One might worry that the home field advantage could be just the thing the Royals need to erase the Phillies' 2-0 lead in the Series. The mighty Yankees, after all, got thrashed two straight nights on the same premises.
But the Yankees' problem, said Phillies scout Jim Baumer, was simply that "they play on grass all the time."
"Any club that plays mostly on grass is gonna have a lot of trouble on (artificial) turf," said Baumer, who scouted the Royals for the Phils down the stretch. "So I'd say Kansas City definitely had an advantage in this ballpark against New York. They have a great 'turf team. But our club has been used to it for years. I don't think they have any advantage there at all."
When you get right down to it, 99 percent of Royals Stadium is just like any other ballpark. The trouble is the other 1 percent.
Remember how your, mother always taught you (hat any time you check out a new house, be sure to sneak a glance at the corners? The Phillies did yesterday. Lonnie Smith, who will play left tonight, came away from his inspection looking as if he'd just tried to take out Godzilla at second on a double-play ball.
"Ugh," Smith grunted after watching baseballs skid around the corner in left during batting practice. "I just hope I don't have to go in there very often."
The problem with these corners, both in left and right field, is that they aren't really corners. The word "corner" implies the meeting of two straight walls at a 90-degree angle. In Royals Stadium, the corners are rounded – "like a hockey rink," said Del Unser.
Since the Phillies couldn't squeeze Bob Dailey onto their Series roster, they will have to send Smith out to left and Bake McBride out to right and take their chances.
"Sometimes the ball comes out of there like on a pinball machine," Phils vice president Paul Owens said. "The ball will get in there and start spinning, and it will spin right out of your glove.
"The big thing we've got to do is make sure the centerfielder backs up everything. If that ball rolls along the fence, you could have a lot of doubles turning into triples and home runs.
"I think Pete (Rose) told me that (Willie) Wilson had six inside-the-park homers that way this year. And (scout) Hugh Alexander told me he had five like that last year. So you have to be careful out there. It could cost you a ball game."
The Royals, of course, know very well what horrors those corners can create. They have seen a few wild scenes out there, mostly while they were running around the bases.
When K.C.'s sometimes-right-fielder John Wathan was asked yesterday what the Phillies' biggest problem would be in Royals Stadium, he sure didn't mention the distracting view of Interstate 70 over the left-field wall.
"The corners are the main thing," Wathan said immediately, "They're tough because you don't know how the ball's going to come out of them. There are a lot of question marks about what a ball will do – even for us sometimes."
There's no telling how many there might be for Smith, who has enough trouble pouncing on balls hit into square corners. So before they sent Smith out to left for real, the Phillies figured they had better give him a crash course yesterday.

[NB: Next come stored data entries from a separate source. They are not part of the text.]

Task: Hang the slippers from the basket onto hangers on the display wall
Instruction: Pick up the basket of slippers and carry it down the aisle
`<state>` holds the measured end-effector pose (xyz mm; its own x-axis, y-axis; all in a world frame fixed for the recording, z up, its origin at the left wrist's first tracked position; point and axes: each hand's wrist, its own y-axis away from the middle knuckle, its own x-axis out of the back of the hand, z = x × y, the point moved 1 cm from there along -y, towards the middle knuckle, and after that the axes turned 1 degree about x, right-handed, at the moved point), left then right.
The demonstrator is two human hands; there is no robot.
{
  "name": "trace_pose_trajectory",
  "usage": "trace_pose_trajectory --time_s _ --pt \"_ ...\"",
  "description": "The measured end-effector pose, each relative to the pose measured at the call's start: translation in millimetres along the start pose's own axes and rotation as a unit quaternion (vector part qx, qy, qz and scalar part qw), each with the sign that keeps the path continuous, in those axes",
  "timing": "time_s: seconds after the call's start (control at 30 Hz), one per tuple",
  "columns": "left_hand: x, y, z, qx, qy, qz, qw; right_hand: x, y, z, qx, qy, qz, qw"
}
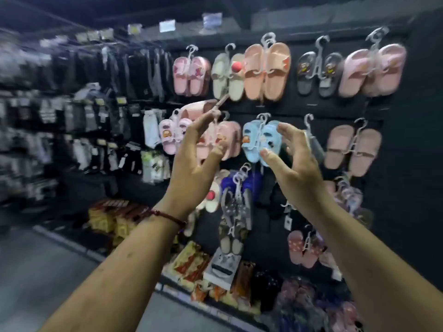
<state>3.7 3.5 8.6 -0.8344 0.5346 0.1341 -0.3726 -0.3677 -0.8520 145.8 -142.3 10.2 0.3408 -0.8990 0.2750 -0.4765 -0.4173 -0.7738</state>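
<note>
A dark display wall (395,144) carries many pairs of slippers on clear plastic hangers. Both my hands are raised in front of its middle row. My left hand (194,159) is spread with straight fingers, just in front of a pink pair (227,140) on a hanger; whether it touches the pair I cannot tell. My right hand (294,159) is also spread and holds nothing, beside a light blue pair (259,140). An empty clear hanger (309,125) hangs just right of my right hand. The basket is out of view.
Orange-pink slippers (266,70), a grey pair (318,73) and more pink pairs (374,70) fill the top row. Racks of socks and clothing (96,121) run along the left. Packaged goods (115,219) and loose slippers (311,305) sit low by the floor.
</note>
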Motion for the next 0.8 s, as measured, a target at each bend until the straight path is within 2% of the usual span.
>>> trace_pose_trajectory --time_s 0.1,0.2,0.4,0.6,0.8 --pt "39.2 15.1 -9.1 0.031 -0.125 0.012 0.992 -42.1 4.0 -3.5 0.019 0.02 -0.054 0.998" --pt "97.3 35.9 -22.8 0.067 -0.238 0.013 0.969 -100.4 10.7 -16.9 0.032 0.023 -0.109 0.993" --pt "234.1 69.8 -49.7 0.123 -0.379 0.053 0.916 -243.8 15.1 -63.2 0.075 -0.023 -0.197 0.977" --pt "389.0 90.5 -110.0 0.166 -0.434 0.12 0.877 -425.9 18.6 -119.0 0.11 -0.084 -0.266 0.954" --pt "557.2 72.4 -191.5 0.19 -0.469 0.13 0.852 -617.7 -9.5 -174.9 0.106 -0.118 -0.302 0.94"
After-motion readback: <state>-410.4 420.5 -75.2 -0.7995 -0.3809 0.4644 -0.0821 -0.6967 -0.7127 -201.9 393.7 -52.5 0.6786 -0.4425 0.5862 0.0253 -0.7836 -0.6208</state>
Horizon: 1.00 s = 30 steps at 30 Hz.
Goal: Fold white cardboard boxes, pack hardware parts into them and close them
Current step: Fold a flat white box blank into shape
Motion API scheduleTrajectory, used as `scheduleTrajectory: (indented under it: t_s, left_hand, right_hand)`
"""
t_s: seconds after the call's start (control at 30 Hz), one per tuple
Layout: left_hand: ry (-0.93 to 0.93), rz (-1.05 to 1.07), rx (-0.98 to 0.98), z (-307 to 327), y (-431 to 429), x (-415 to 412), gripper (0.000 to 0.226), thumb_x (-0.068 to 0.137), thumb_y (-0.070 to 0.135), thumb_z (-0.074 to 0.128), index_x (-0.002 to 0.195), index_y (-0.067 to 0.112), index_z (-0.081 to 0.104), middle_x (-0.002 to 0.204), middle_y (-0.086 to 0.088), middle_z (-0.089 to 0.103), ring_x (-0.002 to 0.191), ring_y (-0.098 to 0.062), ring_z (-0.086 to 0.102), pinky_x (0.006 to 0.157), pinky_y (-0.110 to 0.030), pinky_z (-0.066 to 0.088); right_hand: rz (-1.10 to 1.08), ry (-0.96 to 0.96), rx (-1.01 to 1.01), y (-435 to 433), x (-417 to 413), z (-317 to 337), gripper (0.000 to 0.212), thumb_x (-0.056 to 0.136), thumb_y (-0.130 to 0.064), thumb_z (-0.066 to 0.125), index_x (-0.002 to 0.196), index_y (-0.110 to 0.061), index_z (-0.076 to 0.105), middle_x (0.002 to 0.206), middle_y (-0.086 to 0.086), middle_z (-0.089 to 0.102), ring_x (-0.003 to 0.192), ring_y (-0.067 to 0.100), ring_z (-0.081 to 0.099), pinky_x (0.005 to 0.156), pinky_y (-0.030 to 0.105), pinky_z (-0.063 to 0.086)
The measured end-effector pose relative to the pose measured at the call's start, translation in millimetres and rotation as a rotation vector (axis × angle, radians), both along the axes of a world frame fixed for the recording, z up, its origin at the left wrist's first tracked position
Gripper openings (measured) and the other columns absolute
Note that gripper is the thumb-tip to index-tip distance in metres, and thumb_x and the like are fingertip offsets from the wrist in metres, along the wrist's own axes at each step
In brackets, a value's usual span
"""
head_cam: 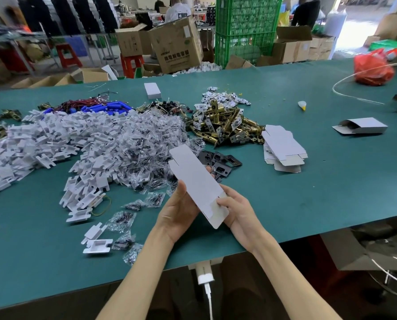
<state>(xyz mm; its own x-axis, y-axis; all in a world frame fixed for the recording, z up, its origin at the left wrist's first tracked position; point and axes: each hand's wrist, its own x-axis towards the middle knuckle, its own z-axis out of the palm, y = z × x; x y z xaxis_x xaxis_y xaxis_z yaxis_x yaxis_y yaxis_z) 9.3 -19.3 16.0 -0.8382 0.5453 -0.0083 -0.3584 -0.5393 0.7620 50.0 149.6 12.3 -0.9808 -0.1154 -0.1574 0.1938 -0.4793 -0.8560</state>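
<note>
Heaped white plastic inserts [54,139] and bagged small parts [144,139] lie to the left, evidently staged within reach for packing. The left hand [179,211] grips a flat box blank [196,179] above the green table [308,192], thumb on its face and fingers probably curled behind. The right hand [238,212] pinches the lower flap, apparently to open it. The blank is white, creased and still collapsed.

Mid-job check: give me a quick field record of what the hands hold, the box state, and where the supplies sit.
held item: flat white box blank, not yet opened out
left hand: grips its left edge
right hand: thumb pinches its lower flap
spare blanks: stacked at right
brass latches: piled beyond
black plates: behind the held blank
clear parts bags: piled at left
folded box: far right, end open
</note>
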Motion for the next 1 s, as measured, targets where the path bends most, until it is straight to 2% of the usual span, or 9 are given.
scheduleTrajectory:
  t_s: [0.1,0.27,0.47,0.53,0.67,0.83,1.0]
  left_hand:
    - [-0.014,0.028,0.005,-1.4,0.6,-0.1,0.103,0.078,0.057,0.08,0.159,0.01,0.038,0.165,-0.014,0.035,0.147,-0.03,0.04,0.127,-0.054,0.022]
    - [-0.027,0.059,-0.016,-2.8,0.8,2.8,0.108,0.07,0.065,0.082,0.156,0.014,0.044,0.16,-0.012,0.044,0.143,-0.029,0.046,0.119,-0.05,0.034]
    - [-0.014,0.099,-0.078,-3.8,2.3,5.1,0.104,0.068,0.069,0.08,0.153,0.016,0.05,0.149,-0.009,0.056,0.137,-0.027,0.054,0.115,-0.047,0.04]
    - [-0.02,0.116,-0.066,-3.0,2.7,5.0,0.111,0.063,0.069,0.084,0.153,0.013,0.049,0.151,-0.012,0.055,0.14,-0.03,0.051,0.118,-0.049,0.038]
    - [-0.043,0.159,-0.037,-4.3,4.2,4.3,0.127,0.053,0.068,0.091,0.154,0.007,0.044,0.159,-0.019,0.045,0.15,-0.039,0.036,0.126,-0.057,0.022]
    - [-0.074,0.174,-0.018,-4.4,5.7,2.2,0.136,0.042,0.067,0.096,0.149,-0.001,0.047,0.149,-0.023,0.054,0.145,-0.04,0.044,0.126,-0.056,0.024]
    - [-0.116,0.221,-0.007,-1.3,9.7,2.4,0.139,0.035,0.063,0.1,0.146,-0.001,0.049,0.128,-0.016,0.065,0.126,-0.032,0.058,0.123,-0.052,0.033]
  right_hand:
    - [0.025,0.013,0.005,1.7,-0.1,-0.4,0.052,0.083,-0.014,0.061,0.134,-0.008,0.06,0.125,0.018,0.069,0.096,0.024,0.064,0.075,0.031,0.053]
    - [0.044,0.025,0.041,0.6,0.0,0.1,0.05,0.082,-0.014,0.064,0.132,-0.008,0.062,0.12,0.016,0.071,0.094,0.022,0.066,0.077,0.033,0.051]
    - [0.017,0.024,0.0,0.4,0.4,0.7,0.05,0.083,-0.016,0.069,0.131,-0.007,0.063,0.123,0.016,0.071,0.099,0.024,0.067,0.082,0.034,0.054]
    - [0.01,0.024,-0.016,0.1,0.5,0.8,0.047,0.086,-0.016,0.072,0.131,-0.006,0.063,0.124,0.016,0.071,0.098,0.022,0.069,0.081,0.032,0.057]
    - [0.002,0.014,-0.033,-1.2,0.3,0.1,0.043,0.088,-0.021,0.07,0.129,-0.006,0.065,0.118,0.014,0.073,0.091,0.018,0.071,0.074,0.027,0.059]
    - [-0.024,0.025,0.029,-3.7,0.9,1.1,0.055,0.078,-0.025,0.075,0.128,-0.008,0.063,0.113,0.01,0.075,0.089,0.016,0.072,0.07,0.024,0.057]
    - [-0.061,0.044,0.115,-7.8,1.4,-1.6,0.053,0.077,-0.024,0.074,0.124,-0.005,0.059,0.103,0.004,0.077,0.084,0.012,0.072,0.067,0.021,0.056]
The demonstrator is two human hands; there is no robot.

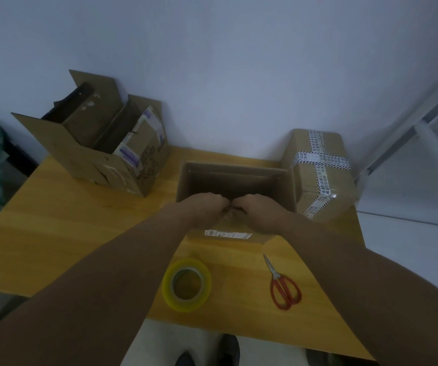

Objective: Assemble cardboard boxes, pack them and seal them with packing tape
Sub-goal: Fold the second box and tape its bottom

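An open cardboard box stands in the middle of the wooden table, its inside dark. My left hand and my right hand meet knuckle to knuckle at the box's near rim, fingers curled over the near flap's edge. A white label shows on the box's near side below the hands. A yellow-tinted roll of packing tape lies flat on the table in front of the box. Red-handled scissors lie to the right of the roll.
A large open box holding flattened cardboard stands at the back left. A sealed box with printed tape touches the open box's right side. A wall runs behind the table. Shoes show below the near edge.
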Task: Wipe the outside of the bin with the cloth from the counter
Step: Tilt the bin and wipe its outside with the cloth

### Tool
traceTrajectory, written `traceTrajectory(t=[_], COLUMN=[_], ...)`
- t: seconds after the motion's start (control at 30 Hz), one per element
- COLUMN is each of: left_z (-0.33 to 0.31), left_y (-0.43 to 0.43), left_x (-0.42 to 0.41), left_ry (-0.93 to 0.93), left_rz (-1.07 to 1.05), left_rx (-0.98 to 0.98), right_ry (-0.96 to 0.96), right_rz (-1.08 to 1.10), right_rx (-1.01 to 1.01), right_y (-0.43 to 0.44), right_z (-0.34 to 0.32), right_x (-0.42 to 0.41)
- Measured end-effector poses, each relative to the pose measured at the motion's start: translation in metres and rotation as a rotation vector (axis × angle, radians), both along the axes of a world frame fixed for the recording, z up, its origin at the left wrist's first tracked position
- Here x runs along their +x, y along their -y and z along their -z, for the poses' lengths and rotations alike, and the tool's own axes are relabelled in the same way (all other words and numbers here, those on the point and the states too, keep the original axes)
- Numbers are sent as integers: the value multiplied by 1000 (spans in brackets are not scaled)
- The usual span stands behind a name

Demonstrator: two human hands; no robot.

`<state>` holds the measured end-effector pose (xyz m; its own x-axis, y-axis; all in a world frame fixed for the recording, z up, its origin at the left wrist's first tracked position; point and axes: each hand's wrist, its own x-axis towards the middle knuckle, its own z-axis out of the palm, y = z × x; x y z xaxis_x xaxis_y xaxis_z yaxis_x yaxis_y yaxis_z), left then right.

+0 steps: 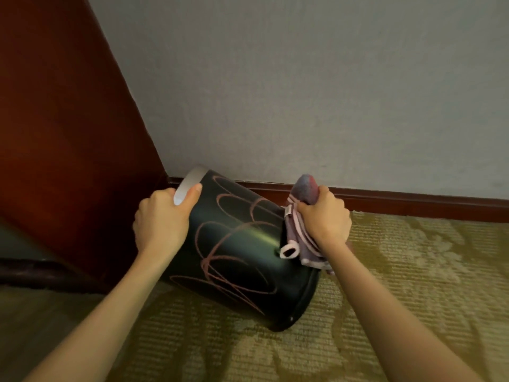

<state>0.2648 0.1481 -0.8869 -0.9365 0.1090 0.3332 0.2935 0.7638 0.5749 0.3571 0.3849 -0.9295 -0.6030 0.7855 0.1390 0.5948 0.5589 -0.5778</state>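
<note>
At the centre of the frame we hold the dark bin [237, 255] tilted on the patterned carpet [413, 271], pale rim toward the upper left; our left hand [161, 219] has its grip curled over that rim; our right hand [325, 219] has its grip closed round the bunched cloth [305, 186], against the bin's right side. Close behind stand the grey wall [303, 92] and dark skirting board [413, 205]; a red-brown wooden panel [55, 133] crowds the left.

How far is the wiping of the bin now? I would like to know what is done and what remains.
Done: the cloth is fetched; the right hand grips it bunched. In hand: the left hand holds the bin by its pale rim, tilted over the carpet, while the cloth presses its side near the base. Left: pink scribbles cover the side facing the camera, so most wiping seems ahead.
</note>
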Motion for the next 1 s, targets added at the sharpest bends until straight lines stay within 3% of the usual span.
traceTrajectory(t=[0.17,0.37,0.63,0.87,1.0], left_z=[-9,-17,-20,-17,-19], left_y=[-17,-38,-36,-32,-33], left_x=[-5,-16,-8,12,12], left_ry=[11,22,-8,-111,-147], left_rz=[27,4,87,155,194], left_rx=[-44,-131,-85,-134,-182], right_ry=[-214,-372,-270,41,27], right_rz=[76,2,-4,36,91], right_rx=[45,59,79,-210,-234], right_y=[27,76,48,-8,-7], right_z=[0,12,0,-8,-6], right_x=[31,62,33,-3,-3])
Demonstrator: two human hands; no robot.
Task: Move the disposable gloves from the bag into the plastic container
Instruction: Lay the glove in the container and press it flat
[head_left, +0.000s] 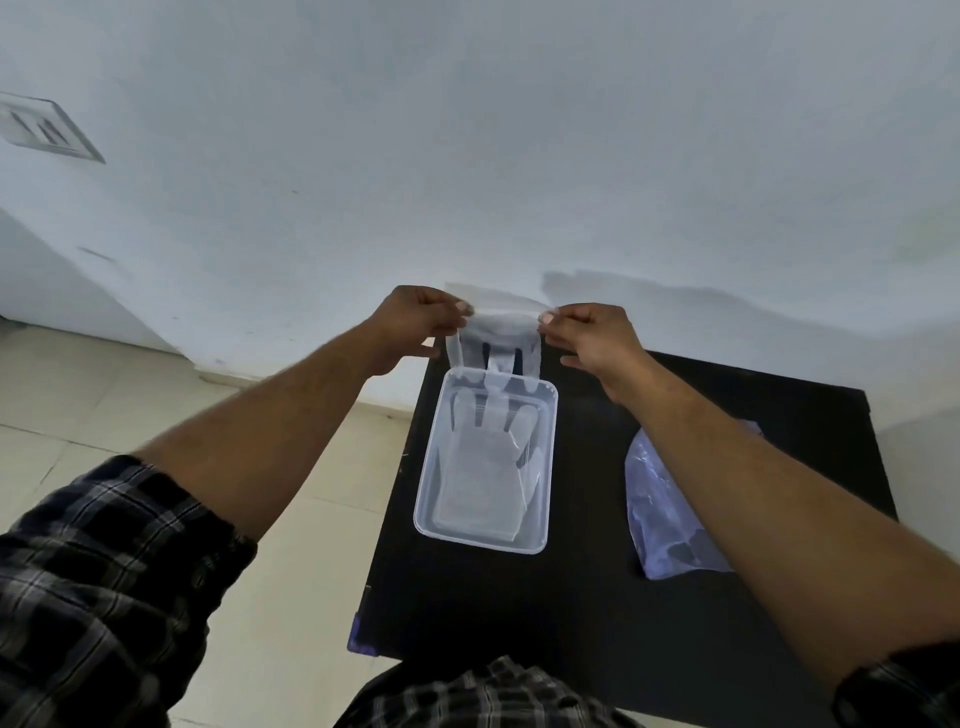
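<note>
Disposable glove (493, 340), clear film, hangs cuff-up over the far end of the plastic container (485, 467), its fingertips at the rim. The left hand (415, 325) and right hand (587, 332) each pinch one cuff corner. Another glove (480, 467) already lies flat inside. The bag (662, 509) rests near the bench's (519, 623) right edge. Risk: limp film may drape over the far rim. The container sits close to the bench's left edge; open room lies between it and the bag.

Two hands: left (415, 325), right (589, 335). Two gloves: one held (496, 338), one in container (485, 457). One container (431, 525). One bag (662, 499). One table (571, 623).
</note>
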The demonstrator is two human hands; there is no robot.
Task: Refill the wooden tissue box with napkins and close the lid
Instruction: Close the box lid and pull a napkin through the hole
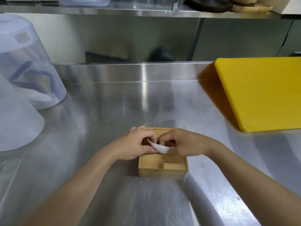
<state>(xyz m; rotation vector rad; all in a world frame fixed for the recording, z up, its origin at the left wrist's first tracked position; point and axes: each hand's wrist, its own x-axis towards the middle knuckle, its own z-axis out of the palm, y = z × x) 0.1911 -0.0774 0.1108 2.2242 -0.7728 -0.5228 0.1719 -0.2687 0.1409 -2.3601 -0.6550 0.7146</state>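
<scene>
A square wooden tissue box [162, 167] sits on the steel counter near the front, its lid lying flat on top. A white napkin [160, 147] sticks up from the middle of the lid. My left hand [136, 144] pinches the napkin's left end between thumb and fingers. My right hand [184, 142] pinches its right end. Both hands rest over the box's far half and hide the slot beneath them.
A thick yellow cutting board [263, 93] lies at the right. Two upturned translucent plastic tubs [27, 66] stand at the left. A steel shelf [146, 12] with wooden plates runs above the back wall.
</scene>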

"We must have hit him a hundred balls," Owens said. "And the same thing on the other side with Bake."
Smith came away from it muttering that he'd "never seen a field like that before. It's like a race car going on a bank track. It seems like the ball goes in, and as it rounds the curve it picks up a lot of momentum."
After some experimentation, Smith finally figured out a system for playing the corner. The idea is not to go in there and start mucking it up with a ball that's still spinning. The idea is to stand back by the wall and wait for the ball to establish a definite destination.
"You have to concede the double," Smith said. "You can't take a chance on going in there and missing a ball or you're liable to give up an inside-the-parker, especially with some of the guys they have over there."
Actually, if worrying about out field corners is the toughest problem the Phillies have after two World Series games, how bad off can they be?
They did have some concerns about the health of Garry Maddox and Greg Luzinski, Maddox, who, fouled a ball off his left knee Wednesday, came out of it with just a bruise and should play tonight. Luzinski, who didn't make yesterday's flight to K.C. because of a 101-degree fever, took a later flight in yesterday and said he felt "better." However, Keith Moreland probably will be the designated hitter again, Green said.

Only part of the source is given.